▸ **Your assignment**
Transcribe only the lines in the data below falling between the line with "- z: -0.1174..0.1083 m" and the line with "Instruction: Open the", including those two lines, and leave out any picture.

[Dataset excerpts]
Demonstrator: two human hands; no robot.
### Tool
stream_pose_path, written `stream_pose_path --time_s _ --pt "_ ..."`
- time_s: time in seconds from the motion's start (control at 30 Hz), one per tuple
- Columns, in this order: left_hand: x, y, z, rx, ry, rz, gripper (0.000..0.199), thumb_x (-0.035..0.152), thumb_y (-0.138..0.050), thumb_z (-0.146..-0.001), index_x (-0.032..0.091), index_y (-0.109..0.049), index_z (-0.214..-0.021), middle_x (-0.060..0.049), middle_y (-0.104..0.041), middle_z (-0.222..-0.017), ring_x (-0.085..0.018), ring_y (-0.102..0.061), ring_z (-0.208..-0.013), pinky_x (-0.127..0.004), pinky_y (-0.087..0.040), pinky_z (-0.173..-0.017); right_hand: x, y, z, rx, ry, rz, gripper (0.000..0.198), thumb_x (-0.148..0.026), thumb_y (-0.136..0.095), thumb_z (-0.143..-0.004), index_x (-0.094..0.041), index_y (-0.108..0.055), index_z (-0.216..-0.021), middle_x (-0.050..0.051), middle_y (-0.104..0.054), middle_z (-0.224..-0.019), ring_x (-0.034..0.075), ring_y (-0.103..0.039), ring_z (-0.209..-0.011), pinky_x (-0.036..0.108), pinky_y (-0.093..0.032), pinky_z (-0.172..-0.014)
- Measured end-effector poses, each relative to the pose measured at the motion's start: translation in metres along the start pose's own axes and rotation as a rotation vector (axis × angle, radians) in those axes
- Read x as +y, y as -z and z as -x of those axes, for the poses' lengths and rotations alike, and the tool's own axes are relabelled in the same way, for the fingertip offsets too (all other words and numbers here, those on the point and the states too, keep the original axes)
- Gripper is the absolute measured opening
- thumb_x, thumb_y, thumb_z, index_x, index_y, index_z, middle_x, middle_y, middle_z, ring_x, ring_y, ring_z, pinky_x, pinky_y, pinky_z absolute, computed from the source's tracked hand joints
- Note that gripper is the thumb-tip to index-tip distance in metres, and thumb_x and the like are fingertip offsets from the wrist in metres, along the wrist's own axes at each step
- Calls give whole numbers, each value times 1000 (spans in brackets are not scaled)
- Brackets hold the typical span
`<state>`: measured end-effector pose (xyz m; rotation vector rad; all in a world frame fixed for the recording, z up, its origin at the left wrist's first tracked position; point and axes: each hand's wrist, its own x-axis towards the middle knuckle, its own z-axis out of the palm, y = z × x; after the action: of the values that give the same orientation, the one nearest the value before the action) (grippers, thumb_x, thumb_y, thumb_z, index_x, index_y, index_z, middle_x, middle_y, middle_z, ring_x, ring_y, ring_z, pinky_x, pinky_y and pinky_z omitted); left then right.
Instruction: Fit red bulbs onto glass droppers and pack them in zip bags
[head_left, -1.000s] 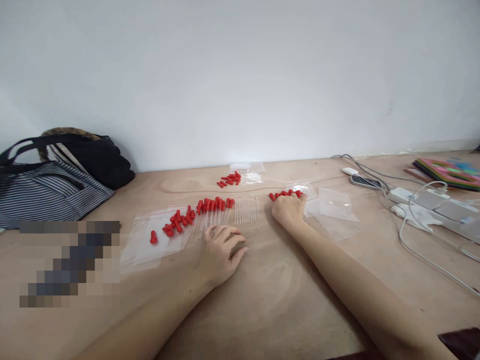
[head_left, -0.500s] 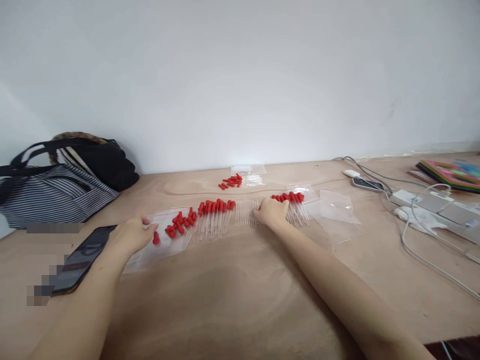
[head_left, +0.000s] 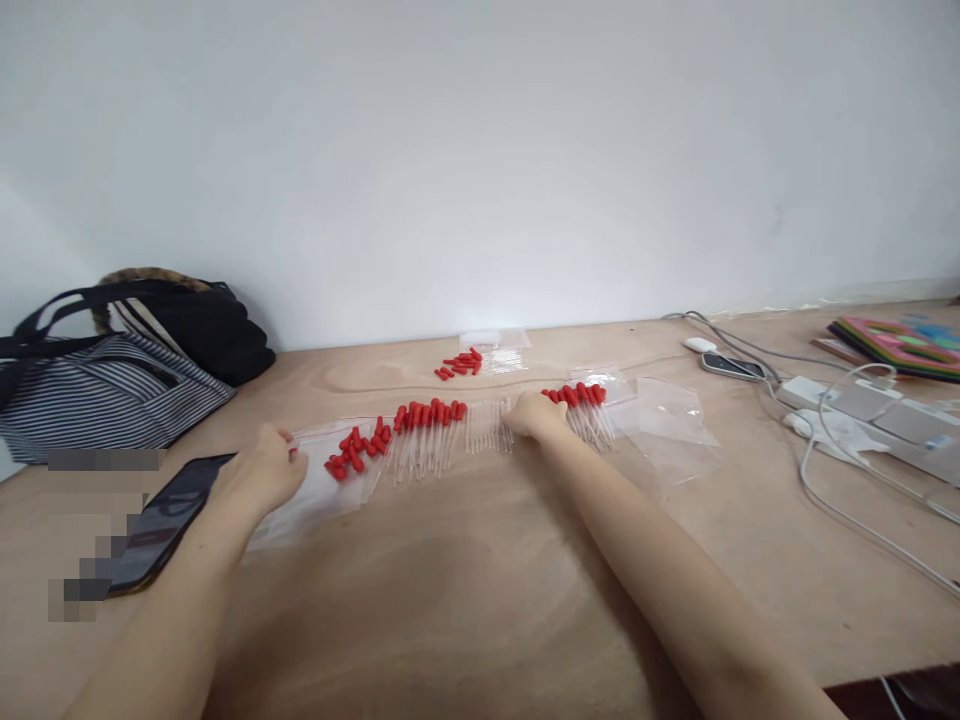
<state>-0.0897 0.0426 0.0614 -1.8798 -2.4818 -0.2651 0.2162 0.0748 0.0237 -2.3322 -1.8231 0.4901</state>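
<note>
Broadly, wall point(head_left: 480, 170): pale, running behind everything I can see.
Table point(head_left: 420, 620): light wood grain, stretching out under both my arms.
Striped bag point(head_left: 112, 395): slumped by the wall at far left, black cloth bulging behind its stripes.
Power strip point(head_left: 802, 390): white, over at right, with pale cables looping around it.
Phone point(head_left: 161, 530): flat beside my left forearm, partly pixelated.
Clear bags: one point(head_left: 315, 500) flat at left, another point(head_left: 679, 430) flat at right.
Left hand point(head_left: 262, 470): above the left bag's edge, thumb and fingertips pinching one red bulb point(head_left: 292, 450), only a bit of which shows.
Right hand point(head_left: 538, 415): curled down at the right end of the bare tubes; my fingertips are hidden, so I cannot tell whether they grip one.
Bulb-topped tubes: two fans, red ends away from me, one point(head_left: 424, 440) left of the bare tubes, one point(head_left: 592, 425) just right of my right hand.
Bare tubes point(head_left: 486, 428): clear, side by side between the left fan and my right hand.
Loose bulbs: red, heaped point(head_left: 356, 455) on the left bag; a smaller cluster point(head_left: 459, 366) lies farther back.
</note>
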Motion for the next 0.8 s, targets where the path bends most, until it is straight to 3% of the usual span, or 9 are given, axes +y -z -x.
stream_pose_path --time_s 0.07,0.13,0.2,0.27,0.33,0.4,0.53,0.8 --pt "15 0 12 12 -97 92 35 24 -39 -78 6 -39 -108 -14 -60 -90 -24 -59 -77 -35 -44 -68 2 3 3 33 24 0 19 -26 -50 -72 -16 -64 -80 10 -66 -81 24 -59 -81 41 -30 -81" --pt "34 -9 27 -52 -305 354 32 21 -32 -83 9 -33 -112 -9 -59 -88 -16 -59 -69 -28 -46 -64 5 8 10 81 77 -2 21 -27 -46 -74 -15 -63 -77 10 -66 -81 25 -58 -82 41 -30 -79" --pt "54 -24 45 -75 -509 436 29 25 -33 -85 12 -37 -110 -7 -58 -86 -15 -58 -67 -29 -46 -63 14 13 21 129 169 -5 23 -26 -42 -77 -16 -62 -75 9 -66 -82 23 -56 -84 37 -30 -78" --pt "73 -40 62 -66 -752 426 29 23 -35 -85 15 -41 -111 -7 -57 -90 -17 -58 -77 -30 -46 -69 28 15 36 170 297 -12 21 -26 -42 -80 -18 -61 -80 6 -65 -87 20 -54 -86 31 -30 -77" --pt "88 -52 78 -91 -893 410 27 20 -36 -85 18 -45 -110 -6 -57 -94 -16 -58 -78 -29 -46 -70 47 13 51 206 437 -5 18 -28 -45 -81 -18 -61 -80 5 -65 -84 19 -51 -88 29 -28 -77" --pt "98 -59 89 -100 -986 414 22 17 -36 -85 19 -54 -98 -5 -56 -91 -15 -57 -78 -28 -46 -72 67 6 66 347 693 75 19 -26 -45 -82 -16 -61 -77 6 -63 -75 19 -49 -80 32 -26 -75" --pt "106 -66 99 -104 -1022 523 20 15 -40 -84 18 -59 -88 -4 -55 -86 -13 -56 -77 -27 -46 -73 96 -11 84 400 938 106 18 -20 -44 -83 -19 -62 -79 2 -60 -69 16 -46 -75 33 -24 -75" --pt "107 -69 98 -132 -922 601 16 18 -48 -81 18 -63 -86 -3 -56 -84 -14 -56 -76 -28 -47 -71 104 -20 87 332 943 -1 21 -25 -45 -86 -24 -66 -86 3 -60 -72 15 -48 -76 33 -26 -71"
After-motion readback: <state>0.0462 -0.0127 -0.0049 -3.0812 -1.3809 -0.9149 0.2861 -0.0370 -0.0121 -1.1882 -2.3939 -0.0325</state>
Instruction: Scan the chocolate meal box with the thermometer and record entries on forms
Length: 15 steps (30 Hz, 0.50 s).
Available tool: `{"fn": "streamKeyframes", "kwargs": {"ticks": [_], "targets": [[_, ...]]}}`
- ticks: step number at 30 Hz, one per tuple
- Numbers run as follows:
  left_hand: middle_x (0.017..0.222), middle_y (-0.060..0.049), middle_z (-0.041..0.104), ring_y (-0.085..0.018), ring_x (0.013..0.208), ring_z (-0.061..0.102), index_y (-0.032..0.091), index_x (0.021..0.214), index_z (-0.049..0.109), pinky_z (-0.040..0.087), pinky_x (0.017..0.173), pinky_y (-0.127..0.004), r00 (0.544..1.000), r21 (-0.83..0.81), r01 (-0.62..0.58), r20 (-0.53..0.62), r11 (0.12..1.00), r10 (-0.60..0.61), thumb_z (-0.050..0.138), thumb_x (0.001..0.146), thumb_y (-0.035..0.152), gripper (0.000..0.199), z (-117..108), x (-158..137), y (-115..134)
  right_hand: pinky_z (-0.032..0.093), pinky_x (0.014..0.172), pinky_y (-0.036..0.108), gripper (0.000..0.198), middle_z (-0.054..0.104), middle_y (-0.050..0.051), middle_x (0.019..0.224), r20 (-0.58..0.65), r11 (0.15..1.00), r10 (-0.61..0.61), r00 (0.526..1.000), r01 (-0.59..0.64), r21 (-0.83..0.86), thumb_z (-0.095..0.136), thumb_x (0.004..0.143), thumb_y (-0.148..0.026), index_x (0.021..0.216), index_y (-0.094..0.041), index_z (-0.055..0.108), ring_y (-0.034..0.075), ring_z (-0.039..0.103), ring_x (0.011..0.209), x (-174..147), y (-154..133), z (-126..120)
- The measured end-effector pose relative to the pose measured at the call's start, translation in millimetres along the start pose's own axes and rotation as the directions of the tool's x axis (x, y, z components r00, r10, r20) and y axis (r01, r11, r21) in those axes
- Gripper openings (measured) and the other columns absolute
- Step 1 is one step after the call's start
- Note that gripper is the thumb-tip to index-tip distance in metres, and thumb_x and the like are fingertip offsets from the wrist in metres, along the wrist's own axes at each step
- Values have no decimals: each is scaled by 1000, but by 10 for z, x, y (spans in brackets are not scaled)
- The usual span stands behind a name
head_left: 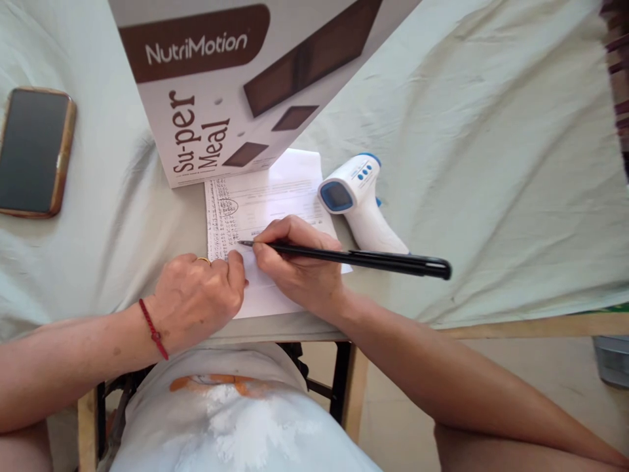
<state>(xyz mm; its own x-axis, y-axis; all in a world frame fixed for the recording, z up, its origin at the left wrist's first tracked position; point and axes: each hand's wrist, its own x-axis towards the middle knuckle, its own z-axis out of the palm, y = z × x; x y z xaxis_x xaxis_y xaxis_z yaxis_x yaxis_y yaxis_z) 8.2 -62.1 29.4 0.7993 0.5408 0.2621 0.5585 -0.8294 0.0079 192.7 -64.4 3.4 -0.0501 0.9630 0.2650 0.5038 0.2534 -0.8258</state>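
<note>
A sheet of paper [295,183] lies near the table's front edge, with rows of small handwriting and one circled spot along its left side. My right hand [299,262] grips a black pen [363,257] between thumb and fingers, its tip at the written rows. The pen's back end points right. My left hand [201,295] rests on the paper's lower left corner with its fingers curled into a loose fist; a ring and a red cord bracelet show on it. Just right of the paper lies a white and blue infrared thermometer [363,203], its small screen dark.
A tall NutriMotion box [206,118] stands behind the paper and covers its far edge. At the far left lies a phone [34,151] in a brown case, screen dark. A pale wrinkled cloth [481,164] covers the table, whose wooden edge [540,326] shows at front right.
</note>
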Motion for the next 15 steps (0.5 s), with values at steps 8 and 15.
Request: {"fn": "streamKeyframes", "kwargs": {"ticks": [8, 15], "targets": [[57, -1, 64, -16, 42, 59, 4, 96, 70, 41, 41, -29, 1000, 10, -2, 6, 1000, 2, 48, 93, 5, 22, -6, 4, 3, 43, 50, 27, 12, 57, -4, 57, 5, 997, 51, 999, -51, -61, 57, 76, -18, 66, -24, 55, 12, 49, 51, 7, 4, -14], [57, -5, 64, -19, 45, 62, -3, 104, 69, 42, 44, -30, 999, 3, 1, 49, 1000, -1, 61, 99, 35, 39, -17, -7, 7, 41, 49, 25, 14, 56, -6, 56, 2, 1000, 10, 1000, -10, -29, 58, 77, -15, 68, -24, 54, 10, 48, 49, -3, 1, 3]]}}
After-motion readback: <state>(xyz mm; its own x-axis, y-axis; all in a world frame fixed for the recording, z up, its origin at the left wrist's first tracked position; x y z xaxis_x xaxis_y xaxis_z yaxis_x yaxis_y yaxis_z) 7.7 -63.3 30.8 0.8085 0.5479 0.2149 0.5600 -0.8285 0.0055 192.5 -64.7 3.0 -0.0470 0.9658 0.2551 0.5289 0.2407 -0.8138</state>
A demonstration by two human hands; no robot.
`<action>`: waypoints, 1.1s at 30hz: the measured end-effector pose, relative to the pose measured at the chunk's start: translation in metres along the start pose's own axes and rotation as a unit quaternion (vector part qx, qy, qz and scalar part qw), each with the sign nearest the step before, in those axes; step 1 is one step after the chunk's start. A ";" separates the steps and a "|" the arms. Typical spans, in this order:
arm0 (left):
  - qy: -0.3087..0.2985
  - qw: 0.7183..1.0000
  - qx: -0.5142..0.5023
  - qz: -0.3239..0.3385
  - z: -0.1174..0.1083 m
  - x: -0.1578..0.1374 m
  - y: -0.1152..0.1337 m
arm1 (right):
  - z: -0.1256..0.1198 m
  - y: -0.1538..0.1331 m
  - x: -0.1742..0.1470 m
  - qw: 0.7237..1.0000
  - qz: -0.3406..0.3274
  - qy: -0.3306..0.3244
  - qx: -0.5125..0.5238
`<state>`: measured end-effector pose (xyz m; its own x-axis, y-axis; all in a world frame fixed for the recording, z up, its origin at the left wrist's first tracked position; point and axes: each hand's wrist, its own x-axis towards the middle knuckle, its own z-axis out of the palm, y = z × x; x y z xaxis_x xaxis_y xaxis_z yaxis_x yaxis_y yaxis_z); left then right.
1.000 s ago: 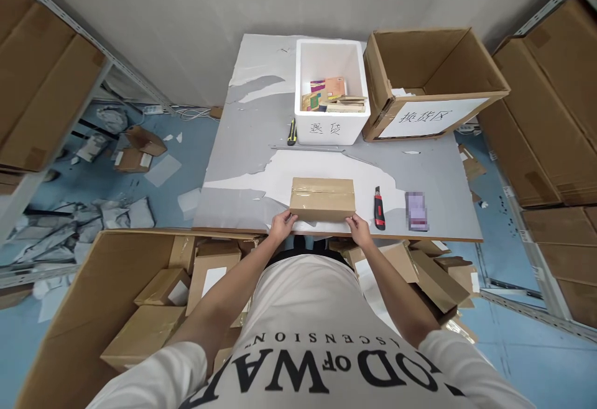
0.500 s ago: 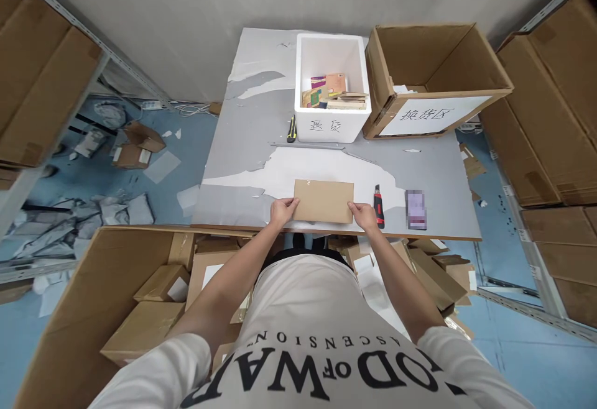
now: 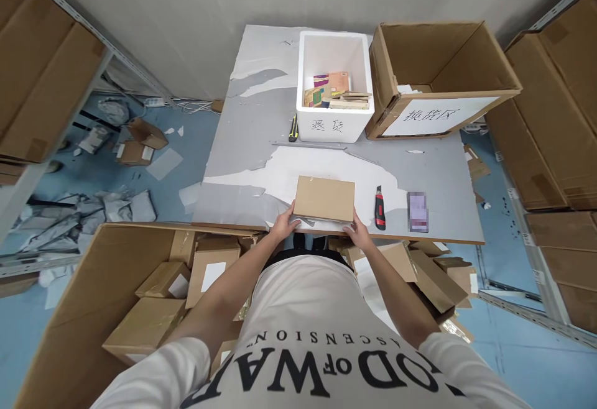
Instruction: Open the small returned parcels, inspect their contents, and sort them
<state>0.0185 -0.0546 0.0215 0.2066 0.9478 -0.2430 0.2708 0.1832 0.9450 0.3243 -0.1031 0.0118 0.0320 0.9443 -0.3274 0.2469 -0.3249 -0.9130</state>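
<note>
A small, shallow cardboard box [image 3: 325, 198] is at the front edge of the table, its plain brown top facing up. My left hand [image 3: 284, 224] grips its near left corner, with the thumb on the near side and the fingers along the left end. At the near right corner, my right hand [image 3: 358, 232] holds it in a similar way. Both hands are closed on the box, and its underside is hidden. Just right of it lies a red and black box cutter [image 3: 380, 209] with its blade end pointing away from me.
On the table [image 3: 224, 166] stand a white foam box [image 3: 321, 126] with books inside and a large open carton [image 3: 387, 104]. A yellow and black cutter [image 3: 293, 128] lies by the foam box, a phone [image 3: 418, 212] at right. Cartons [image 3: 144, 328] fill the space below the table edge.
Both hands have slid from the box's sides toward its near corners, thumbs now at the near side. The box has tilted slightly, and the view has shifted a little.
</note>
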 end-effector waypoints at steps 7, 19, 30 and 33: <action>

▸ **Task answer**
  - z: -0.1174..0.1083 m
  - x: -0.1578..0.1374 m
  - y: -0.1152..0.1337 m
arm1 (right):
  - z: -0.1256..0.1198 m
  - y: -0.1538..0.1331 m
  - x: -0.1742..0.1470 m
  - qw: 0.7237..1.0000
  - qz: -0.3406..0.3274
  - qy: -0.3306..0.3244
  - qx: -0.5125..0.5238
`<state>`: measured end-effector pose (xyz m; its own x-axis, y-axis; all in a world frame fixed for the recording, z up, its origin at the left wrist's first tracked position; point and axes: each hand's wrist, its own x-axis towards the middle knuckle, its own z-axis out of the palm, y = z × x; x y z xaxis_x xaxis_y xaxis_z yaxis_x yaxis_y yaxis_z); left then right.
1.000 s ago: 
0.500 s ago: 
now: 
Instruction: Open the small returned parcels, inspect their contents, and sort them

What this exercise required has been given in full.